======== Available data ========

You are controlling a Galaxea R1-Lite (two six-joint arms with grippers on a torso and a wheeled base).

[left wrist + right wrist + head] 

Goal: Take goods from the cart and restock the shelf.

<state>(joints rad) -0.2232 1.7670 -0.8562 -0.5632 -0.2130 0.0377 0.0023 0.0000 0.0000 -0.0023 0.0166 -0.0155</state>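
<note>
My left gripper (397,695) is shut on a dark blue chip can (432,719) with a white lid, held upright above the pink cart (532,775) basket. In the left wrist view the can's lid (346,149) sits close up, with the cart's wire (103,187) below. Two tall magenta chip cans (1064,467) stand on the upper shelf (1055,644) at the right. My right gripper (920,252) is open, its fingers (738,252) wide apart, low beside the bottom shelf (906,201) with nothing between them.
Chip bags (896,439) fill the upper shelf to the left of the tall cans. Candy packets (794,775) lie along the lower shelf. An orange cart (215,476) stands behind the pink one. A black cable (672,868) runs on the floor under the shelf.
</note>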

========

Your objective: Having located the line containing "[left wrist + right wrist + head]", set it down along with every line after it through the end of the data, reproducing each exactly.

Result for this task:
[left wrist + right wrist + head] 

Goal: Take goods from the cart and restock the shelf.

<state>(joints rad) -0.2232 1.7670 -0.8562 -0.5632 -0.2130 0.0377 0.0023 0.0000 0.0000 -0.0023 0.0166 -0.0155</state>
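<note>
My left gripper (397,695) is shut on a dark blue chip can (432,719) with a white lid, held upright above the pink cart (532,775) basket. In the left wrist view the can's lid (346,149) sits close up, with the cart's wire (103,187) below. Two tall magenta chip cans (1064,467) stand on the upper shelf (1055,644) at the right. My right gripper (920,252) is open, its fingers (738,252) wide apart, low beside the bottom shelf (906,201) with nothing between them.
Chip bags (896,439) fill the upper shelf to the left of the tall cans. Candy packets (794,775) lie along the lower shelf. An orange cart (215,476) stands behind the pink one. A black cable (672,868) runs on the floor under the shelf.
</note>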

This concludes the answer.